Kehrer Verlag
- Status: Active
- Founded: 1995
- Founder: Klaus Kehrer
- Country of origin: Germany
- Headquarters location: Mannheimer Str. 175, 69123 Heidelberg, Germany
- Distribution: Stuttgarter Verlagskontor (Germany) AVA (Switzerland) Consortium Book Sales & Distribution (North America) Turnaround Publisher Services (UK)
- Publication types: Books
- Nonfiction topics: Fine art, photography, culture, sound art
- Official website: www.kehrerverlag.com

= Kehrer Verlag =

German art book publisher

Kehrer Verlag is an art book publisher based in Heidelberg, Germany, specializing in photography, fine art, and sound art. Its books are produced in cooperation with Kehrer Design, the affiliated office for design and image processing.

==History==
The publishing house was founded by Klaus Kehrer in Heidelberg in 1995. Since 2005, its headquarters was a loft in the Heinsteinwerk in Heidelberg, a former ceramic factory built in 1912. It has since moved.

From 2010 to 2013, Kehrer Verlag operated a showroom in Prenzlauer Berg in Berlin, where book presentations and artist talks were organized regularly.

In 2014, Kehrer Galerie opened at Potsdamerstr. 100 in Berlin. The works of German and international photographers were presented here in temporary exhibitions. Since May 2019, the gallery premises—now spearheaded by Erik Spiekermann and under the name analog—have become a showroom for special books, where new publications and backlist titles from the program of Kehrer Verlag are presented and can be purchased.

Kehrer Verlag is a member of the Börsenverein des Deutschen Buchhandels. From 2011 to 2016, it was the German partner of the European Publishers Award for Photography (EPAP), an initiative of European publishing houses to promote contemporary photography. The winning project was announced at the Rencontres d’Arles and published simultaneously in book form in five countries.

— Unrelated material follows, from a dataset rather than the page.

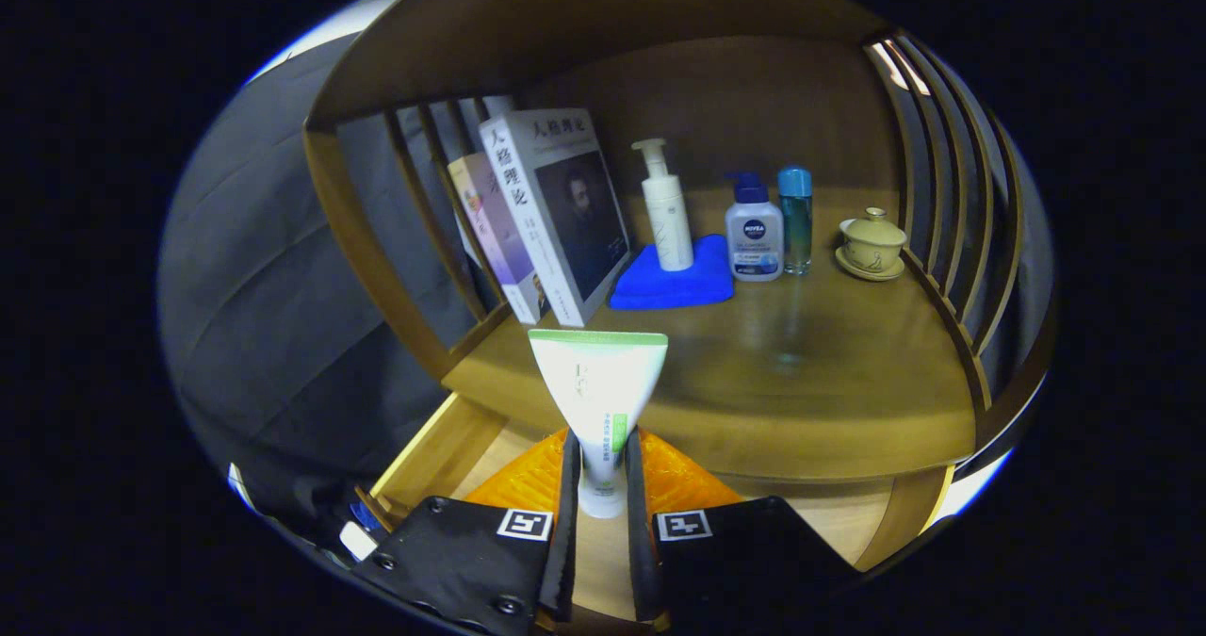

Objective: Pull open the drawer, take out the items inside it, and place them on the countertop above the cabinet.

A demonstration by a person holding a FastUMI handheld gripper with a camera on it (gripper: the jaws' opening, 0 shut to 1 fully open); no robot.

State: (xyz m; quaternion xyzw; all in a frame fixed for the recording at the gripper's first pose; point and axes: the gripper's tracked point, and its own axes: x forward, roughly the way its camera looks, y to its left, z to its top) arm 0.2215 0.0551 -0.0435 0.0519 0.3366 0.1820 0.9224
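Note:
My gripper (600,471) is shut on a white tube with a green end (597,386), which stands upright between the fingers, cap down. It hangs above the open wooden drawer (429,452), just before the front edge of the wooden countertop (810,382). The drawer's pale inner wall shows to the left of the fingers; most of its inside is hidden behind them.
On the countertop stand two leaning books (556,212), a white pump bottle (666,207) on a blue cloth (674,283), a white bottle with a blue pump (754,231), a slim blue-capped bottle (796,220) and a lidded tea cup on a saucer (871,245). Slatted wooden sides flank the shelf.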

Since 2014, Kehrer Verlag has been a partner of the Nordic Dummy Award (NDA), an initiative of Fotogalleriet Oslo and the Norwegian Association of Fine Art Photographers. The NDA is awarded periodically to young photo artists whose projects focus on the Nordic countries.

From 2014 to 2017, Kehrer Verlag also participated as a sponsor and project partner in the C/O Berlin Talent Award, a promotional prize that honors a tandem of young photographers and art critics under thirty-five years old; altogether, ten books were published as part of the Talent Award.

==Publishing program==
Kehrer Verlag publishes roughly eighty new titles each year. In addition to regular photobooks, it publishes collector’s editions.

Among the photographers and artists whose works have been published by Kehrer Verlag are: Christopher Anderson, Ragnar Axelsson, Elina Brotherus, Paul Cézanne, Robert Delauney, Matthieu Gafsou, Bruce Gilden, Guido Guidi, Oskar Kokoschka, Saul Leiter, Helen Levitt, Sarah Moon, Nicholas Nixon, Anders Petersen, Kenji Toma, Julius Shulman, Fiona Tan, Donald Wexler and Tariq Zaidi.

Institutions with which Kehrer Verlag cooperates include the Museum Tinguely in Basel, the Deichtorhallen in Hamburg, the Städel Museum in Frankfurt am Main, and the Versicherungskammer Kulturstiftung in Munich, as well as the Albertina and the Kunstforum in Vienna.

==Awards==
Over the years, numerous Kehrer publications have been nominated and awarded at national and international book awards, among them the following: Deutsche Fotobuchpreis, Die Schönsten Deutschen Bücher der Stiftung Buchkunst, DAM Award, Paris Photo Aperture Foundation Photo Book Award, Rencontres d'Arles Book Award, Kraszna-Krausz Book Award, Lucie Awards, PhotoESPAÑA, Finnish Fotobook Award, Svenska Fotobokspriset,

Red Dot Award, DDC Award Gute Gestaltung and Type Directors Club Award.